[What you will do] Would you please output, word for word, the span of the listing below that opens on the line containing "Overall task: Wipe" and closes on the line containing "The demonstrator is"? Include both ends and nothing more.

[Records]
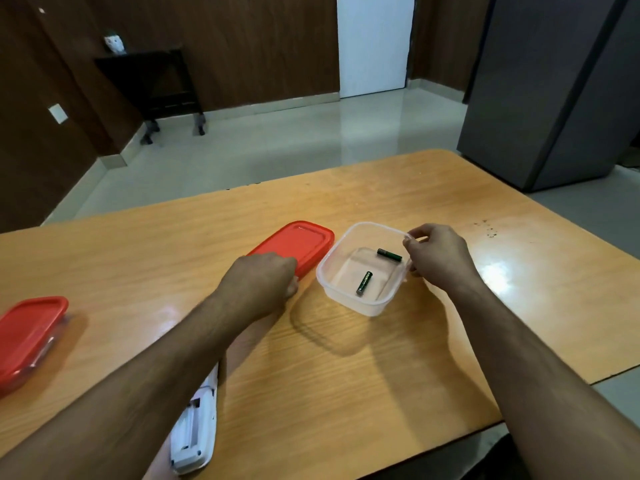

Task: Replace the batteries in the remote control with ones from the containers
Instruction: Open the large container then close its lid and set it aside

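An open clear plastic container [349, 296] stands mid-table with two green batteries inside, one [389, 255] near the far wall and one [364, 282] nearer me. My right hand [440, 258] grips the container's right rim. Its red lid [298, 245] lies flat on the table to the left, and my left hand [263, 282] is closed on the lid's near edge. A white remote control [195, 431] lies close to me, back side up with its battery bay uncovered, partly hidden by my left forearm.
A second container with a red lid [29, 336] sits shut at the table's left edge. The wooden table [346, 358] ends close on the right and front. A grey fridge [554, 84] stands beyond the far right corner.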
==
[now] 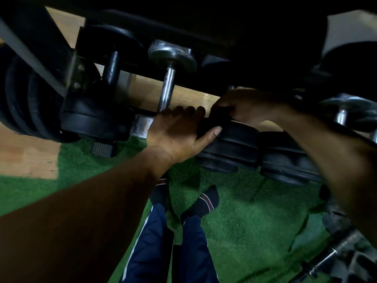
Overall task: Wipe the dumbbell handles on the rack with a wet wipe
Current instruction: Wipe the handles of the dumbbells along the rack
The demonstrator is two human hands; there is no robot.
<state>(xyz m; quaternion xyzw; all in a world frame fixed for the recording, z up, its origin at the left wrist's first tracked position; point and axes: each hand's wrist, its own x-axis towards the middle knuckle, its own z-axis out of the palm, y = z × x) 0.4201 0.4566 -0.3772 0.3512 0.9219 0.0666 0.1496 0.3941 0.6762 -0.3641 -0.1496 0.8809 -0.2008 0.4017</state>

[Written response]
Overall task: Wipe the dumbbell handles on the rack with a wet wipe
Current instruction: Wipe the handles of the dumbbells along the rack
The demonstrator is two human hands; there is no robot.

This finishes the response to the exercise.